The Midwest Princess will play *SNL* shortly after Billie Eilish’s fourth appearance on the show.
The clip may only be one incident that will fade into the content ether within the next 48 hours, but it is emblematic of an uneasy trend I’ve noticed over the past several years — namely, crypto-TERF sentiments sneaking into queer and trans circles, including the idea that drag is inherently misogynist. It’s also strange and sinister to me that a performance like Brigiding’s would garner ire from young, self-proclaimed progressives at the same time that internet meme culture has looped back around to reinforcing actually regressive ideas about gender with very little pushback.

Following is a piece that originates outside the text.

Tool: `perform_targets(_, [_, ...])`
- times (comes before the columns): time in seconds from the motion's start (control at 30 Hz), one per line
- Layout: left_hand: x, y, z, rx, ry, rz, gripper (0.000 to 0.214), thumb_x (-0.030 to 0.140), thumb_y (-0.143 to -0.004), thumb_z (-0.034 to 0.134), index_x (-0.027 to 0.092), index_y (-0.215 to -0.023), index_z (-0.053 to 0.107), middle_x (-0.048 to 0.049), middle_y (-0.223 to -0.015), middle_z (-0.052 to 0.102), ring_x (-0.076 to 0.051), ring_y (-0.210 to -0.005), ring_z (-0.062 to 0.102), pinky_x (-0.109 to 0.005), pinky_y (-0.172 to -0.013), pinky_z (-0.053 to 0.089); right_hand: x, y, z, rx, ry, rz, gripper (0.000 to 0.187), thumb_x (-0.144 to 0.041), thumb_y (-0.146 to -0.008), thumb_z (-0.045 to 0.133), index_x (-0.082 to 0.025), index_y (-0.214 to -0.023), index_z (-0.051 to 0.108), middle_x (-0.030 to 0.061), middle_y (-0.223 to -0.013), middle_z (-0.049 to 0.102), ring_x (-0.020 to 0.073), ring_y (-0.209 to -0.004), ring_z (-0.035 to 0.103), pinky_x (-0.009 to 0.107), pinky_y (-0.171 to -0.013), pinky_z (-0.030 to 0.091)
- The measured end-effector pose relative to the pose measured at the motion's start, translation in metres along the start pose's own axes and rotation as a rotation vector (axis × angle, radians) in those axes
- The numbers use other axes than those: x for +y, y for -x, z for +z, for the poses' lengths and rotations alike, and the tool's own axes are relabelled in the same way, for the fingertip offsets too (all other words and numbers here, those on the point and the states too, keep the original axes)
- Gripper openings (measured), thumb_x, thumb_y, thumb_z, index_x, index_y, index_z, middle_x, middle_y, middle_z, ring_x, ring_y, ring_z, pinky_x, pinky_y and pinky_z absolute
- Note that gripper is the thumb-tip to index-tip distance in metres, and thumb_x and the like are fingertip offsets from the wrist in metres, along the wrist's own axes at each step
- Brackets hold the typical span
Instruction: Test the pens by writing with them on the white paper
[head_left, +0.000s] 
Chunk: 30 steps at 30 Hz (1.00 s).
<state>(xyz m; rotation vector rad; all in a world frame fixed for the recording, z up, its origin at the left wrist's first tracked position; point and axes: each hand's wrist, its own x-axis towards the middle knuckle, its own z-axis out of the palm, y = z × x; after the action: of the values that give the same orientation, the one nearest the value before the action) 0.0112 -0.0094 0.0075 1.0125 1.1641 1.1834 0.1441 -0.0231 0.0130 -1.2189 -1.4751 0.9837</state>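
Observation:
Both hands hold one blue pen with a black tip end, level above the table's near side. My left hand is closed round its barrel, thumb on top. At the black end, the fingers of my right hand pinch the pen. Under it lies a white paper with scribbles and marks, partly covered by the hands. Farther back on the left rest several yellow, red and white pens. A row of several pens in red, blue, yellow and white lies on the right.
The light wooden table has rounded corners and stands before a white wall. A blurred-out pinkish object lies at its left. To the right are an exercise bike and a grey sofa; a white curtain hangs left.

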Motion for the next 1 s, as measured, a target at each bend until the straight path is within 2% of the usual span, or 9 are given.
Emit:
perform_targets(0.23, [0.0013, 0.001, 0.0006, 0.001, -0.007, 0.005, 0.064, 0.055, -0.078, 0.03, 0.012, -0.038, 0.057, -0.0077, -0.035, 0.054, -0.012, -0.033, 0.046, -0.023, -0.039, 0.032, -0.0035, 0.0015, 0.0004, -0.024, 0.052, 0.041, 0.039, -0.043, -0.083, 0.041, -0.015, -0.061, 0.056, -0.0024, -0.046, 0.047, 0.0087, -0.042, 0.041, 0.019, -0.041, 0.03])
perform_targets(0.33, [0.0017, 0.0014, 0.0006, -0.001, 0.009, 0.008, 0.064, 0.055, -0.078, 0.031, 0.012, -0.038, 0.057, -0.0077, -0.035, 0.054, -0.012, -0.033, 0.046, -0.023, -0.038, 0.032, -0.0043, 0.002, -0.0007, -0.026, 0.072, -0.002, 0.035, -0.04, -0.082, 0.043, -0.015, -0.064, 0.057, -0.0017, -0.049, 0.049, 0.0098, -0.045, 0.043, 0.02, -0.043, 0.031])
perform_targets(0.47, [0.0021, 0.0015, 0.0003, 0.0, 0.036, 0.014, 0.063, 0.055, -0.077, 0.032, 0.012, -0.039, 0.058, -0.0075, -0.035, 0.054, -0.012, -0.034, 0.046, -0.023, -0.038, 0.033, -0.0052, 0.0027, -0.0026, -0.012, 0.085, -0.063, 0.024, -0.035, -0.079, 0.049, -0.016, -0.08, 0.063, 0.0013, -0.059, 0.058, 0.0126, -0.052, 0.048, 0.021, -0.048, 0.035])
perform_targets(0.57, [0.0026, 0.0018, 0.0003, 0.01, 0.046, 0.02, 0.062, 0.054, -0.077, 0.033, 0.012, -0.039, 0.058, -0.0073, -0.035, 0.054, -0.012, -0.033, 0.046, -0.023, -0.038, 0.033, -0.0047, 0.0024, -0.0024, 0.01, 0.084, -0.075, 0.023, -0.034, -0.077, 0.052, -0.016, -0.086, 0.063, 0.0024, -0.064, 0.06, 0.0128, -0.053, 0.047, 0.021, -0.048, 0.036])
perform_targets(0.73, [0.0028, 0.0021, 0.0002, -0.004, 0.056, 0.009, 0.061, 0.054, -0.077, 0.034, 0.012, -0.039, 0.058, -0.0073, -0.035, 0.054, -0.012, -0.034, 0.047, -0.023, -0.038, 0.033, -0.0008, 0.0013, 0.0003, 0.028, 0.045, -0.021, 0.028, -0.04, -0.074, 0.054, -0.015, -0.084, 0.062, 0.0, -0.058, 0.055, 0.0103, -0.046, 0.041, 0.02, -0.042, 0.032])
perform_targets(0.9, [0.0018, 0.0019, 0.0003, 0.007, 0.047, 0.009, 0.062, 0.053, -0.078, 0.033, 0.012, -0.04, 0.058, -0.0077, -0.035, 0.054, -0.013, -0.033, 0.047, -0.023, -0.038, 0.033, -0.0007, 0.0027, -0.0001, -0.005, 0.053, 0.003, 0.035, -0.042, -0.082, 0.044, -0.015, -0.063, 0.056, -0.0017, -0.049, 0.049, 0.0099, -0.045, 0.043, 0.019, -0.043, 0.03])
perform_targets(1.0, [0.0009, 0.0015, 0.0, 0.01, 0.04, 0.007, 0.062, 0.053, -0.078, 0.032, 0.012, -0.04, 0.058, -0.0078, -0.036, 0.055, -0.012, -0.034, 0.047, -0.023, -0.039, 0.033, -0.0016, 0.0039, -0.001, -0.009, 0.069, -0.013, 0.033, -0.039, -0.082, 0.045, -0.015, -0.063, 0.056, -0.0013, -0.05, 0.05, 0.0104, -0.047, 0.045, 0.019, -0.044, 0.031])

That isn’t to say that drag can never be misogynist, but characterizing a whole art form as such on the basis that it is a mockery of femininity belies a static, binaristic, and frankly boring view of gender. Drag is both a celebration of femininity and a critique of the ways that it is used as a tool of oppression, heightening and exaggerating traditional gender roles to illustrate how ridiculous they are, or how constructed, or how mutable. As Them’s Samantha Allen said in a conversation we had about gendered memes last year, “Gender has no anchor, but that doesn’t make it meaningless.” Drag, at its best, is the perfect illustration of that tension between the artifice of gender and its very real social meanings. Maybe you won’t see drag like Brigiding’s at your average bachelorette outing, but this is the art form at its finest.

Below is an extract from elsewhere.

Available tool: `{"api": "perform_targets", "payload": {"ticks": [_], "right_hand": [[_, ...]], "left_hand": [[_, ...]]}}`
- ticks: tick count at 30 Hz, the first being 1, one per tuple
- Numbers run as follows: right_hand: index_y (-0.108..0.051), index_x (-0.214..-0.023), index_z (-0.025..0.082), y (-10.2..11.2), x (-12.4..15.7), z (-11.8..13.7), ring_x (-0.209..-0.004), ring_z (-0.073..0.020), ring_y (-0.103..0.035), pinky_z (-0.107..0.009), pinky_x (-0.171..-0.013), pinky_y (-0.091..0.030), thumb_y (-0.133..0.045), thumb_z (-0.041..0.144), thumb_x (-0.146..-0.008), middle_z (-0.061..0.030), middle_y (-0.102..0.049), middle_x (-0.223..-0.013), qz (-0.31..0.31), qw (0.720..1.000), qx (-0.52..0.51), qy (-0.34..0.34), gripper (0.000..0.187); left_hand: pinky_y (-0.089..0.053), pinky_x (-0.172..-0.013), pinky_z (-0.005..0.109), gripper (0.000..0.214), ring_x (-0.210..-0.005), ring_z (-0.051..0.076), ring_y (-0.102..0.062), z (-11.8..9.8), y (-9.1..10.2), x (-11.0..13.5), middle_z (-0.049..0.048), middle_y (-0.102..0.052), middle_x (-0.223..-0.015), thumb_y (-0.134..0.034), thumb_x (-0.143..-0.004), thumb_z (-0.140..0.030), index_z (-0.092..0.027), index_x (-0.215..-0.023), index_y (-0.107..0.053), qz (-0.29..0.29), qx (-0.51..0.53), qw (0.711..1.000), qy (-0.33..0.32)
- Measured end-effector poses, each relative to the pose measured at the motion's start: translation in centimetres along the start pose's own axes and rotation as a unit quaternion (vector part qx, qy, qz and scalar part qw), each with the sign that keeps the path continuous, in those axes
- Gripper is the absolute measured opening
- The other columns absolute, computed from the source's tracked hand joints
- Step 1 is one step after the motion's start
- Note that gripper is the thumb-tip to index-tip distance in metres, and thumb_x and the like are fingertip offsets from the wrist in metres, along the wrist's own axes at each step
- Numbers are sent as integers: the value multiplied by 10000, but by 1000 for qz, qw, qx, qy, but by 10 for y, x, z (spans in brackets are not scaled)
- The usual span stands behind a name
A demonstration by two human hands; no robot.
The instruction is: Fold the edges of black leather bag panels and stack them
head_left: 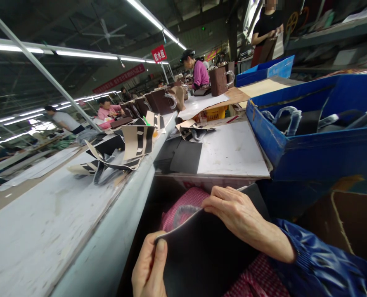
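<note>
A black leather-like panel (202, 251) lies across my lap, tilted, its pale cut edge facing away from me. My left hand (150, 264) pinches the left corner of that edge, thumb on top. Farther right along the same edge, my right hand (233, 206) grips the panel with its fingers curled over. Behind the edge a loop wrapped in clear plastic (186, 212) shows against the red checked cloth (183, 202) on my lap. The underside of the panel is hidden.
Cream and black pieces (136, 142) lie on the long left bench (47, 222). Black sheets (186, 156) rest on a white-topped table (233, 152). A blue bin (310, 156) with plastic-wrapped handles stands right. Brown bags (161, 101) line the bench; several people work farther back.
</note>
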State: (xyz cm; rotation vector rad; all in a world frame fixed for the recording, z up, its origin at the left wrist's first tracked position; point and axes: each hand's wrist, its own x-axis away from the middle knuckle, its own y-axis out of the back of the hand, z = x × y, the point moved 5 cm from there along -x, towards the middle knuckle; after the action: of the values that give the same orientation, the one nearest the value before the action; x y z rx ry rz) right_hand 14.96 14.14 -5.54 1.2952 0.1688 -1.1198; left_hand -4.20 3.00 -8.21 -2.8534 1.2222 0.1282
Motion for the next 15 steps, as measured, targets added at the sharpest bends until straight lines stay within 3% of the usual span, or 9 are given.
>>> {"api": "perform_targets", "payload": {"ticks": [3,5,6,7,9,10,12,15], "right_hand": [[-661,-863,207,-2,-1,0,-652,-125,-433,-282,-662,-293,-515,137,-982,5,-547,-767,9,1000,6,-4,201],[-661,-867,207,-4,-1,0,-661,-125,-442,-284,-667,-291,-506,115,-977,5,-556,-772,17,1000,8,-3,211],[-659,-864,205,-4,-1,0,-665,-126,-448,-285,-667,-291,-502,116,-978,3,-560,-772,21,1000,10,-3,214],[-657,-859,202,-5,-1,0,-669,-127,-453,-286,-665,-290,-500,121,-979,2,-563,-771,25,1000,13,-2,214],[-654,-855,196,-6,-2,1,-681,-129,-468,-287,-665,-292,-502,131,-982,-1,-571,-775,36,999,17,-3,209],[-651,-850,194,-6,-2,2,-682,-128,-473,-288,-666,-293,-503,132,-982,-1,-574,-778,39,999,16,-5,208],[-648,-845,192,-6,-4,5,-683,-126,-477,-287,-672,-299,-495,129,-986,-2,-584,-791,46,999,14,-9,217],[-652,-863,199,-7,-7,13,-688,-125,-491,-286,-687,-316,-503,118,-980,0,-606,-819,54,998,13,-9,206]], "left_hand": [[-500,-646,172,378,-708,132,-648,-7,3,-6,14,-710,-831,-707,-782,-530,-187,-939,-685,35,-56,997,-29],[-504,-700,138,273,-765,118,-696,-21,5,-12,-8,-747,-892,-662,-850,-464,-223,-971,-702,73,-175,972,-135],[-501,-741,132,212,-804,112,-711,-31,5,-12,-21,-759,-932,-642,-884,-397,-238,-1009,-706,91,-251,937,-227],[-496,-791,142,190,-842,114,-718,-40,2,-10,-24,-763,-971,-628,-904,-321,-238,-1058,-703,104,-327,880,-328],[-472,-885,206,219,-901,151,-713,-52,-6,-2,8,-760,-1005,-624,-901,-197,-182,-1110,-687,105,-442,741,-494],[-456,-915,246,226,-932,178,-703,-54,-12,2,33,-754,-1011,-620,-895,-162,-146,-1113,-678,96,-478,687,-539],[-466,-875,312,192,-909,217,-691,-57,-28,7,64,-742,-942,-584,-895,-120,-102,-1056,-686,81,-522,633,-566],[-507,-668,347,237,-730,232,-693,-58,-64,11,72,-713,-774,-497,-868,-42,-100,-935,-716,88,-554,626,-541]]}}
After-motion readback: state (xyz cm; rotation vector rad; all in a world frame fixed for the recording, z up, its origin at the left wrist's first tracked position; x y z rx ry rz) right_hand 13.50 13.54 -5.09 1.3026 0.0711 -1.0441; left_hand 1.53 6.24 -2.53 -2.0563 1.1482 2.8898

I remember echoes of this kind of regressive anti-drag discourse from the Tumblr days, when supposedly “trans-inclusive radical feminists” convinced a whole microgeneration of online queers that there is a brand of suffering that is specific and core to womanhood, one that is inescapable no matter what. It scares me a little that not only is this kind of essentialist thinking still around, but it has proliferated beyond the confines of a few thousand Tumblr blogs and now manifests as “female rage” edits on TikTok, and tweets like those complaining about Brigiding’s performance.
This is my plea to my fellow Gen Z theyfabs: at a time when drag is being criminalized around the world and drag queens are being painted as womanhood-appropriating predators, we need to make sure that we’re not reinforcing rhetoric that is way more conservative (or transmisogynist) than we intend for it to be. Beyond that, it is way more fun when you treat gender as a long-running bit that you commit to; I promise that’s what Chappell would want.